Evans worked at Onllwyn Colliery, which is a crow hop from his Banwen home and, as a painter, the material he most often used was home-made, concocted from household emulsion and watercolour on cheap paper.
He recorded miners’ working methods and technical expertise and resilience in the face of danger. After losing an eye in a mining accident in 1961, he turned to modelling figurines of his workmates and national heroes, such as Winston Churchill, using cheap and alternative material of his own devising.
He would cover a wire armature in layers of old nylon stockings soaked in plaster, which was then teased into shape and sprayed with car paint. In a sculpture such as ‘Aros am y Golau/Waiting for the Light’ a blindfolded miner is show sitting in a manhole waiting for his eyes to grow accustomed to the darkness. In another work a collier who is also a chapel deacon is holding a huge nugget of ‘black gold’ as he moves forward on his knees, illuminated by his Davy lamp.
I first went to see him to record a programme for the ‘First Hand’ series on BBC Radio Wales and met a humble man, o’erbrimming with warmth and with a compassion for others and a quiet wisdom that communicated readily in a stream of stories. He drew pictures in words as he recalled the metal clip of the colliers’ boots marching to the shift and the pit-head hooters resounding across the Dulais Valley and recalled mountain excursions to harvest whinberries which captured the sharp tang and sunlit moments of childhood.
But one of his most successful stories is one that has really taken root. It claims Banwen as the place where St Patrick, the patron saint of Ireland grew up. Now, history tells us that Patrick captured by a raiding party as a young boy in Cumbria to be sold as a slave in Ireland.

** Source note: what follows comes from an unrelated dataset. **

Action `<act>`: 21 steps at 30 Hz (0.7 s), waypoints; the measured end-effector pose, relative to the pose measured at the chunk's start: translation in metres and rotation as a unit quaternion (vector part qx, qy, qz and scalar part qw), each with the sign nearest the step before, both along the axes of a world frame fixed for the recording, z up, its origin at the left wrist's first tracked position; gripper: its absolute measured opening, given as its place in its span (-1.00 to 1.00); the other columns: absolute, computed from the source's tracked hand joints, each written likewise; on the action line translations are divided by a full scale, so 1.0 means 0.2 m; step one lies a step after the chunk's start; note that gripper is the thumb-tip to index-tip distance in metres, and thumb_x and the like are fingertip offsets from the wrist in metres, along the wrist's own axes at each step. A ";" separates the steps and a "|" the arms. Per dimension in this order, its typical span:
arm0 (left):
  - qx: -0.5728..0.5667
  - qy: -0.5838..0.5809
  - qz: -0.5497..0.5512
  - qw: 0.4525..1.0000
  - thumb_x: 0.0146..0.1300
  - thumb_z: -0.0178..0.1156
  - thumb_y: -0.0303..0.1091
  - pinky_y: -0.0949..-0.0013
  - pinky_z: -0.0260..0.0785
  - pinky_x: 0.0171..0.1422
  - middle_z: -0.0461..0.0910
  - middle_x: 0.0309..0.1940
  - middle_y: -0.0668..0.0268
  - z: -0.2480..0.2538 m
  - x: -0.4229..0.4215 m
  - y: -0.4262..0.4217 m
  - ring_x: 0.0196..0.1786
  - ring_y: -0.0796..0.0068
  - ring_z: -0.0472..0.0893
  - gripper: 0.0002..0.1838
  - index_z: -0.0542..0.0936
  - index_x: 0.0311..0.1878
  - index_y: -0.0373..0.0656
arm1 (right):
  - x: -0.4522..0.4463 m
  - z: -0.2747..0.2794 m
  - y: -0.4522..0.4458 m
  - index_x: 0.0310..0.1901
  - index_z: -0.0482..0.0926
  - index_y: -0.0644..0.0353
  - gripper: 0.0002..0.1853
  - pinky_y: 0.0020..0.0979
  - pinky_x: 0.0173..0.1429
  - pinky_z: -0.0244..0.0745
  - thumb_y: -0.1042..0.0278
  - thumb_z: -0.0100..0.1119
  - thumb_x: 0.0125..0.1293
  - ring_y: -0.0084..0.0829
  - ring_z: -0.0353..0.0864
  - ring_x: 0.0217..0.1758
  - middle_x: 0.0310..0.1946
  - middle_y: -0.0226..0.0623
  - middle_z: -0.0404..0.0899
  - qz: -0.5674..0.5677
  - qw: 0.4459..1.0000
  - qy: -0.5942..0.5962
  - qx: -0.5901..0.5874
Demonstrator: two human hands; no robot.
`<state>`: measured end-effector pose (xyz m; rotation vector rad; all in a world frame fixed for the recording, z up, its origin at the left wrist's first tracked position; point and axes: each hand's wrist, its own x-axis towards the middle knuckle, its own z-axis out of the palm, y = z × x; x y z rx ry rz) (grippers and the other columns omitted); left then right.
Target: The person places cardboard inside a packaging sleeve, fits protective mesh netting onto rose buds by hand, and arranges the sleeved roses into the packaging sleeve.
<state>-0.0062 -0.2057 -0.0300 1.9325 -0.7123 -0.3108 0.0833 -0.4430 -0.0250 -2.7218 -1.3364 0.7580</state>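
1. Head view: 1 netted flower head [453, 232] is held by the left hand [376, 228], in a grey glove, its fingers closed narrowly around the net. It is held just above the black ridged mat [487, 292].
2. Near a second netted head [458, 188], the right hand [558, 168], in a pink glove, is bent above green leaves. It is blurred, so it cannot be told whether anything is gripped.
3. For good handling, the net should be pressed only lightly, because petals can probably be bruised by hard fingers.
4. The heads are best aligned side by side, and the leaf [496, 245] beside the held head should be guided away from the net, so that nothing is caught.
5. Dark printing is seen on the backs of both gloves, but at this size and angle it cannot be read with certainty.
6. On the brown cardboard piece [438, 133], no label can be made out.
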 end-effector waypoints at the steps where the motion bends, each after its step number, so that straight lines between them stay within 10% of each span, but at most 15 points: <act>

The actual place where Patrick grew up was called Bannavem Taberniae and the people of Banwen have laid claim to this being Bannavem. George found the story in a old magazine and ever since, and with all enthusiasm, has promoted the idea so successfully that pretty much each year the likes of broadcasters such as RTE interview him on or around St. Patrick’s Day. The village has erected a Celtic cross and planted two olive trees and each year they have a procession to mark the occasion.
George is the sort of man who graces life so very quietly, a detailed and measured chronicler, a remembrancer of the joys of the local fish and chip shop, the billiard hall and boxing club. He is one of the last of the Burma Star veterans – even though he’ll be the last person to mention it – and a sterling writer of place and its rhythms, a celebrant of communities spread along the northern rim of the south Wales coalfield who can today lift a glass to celebrate his ninety six years.
Penblwydd hapus George. Very many happy returns.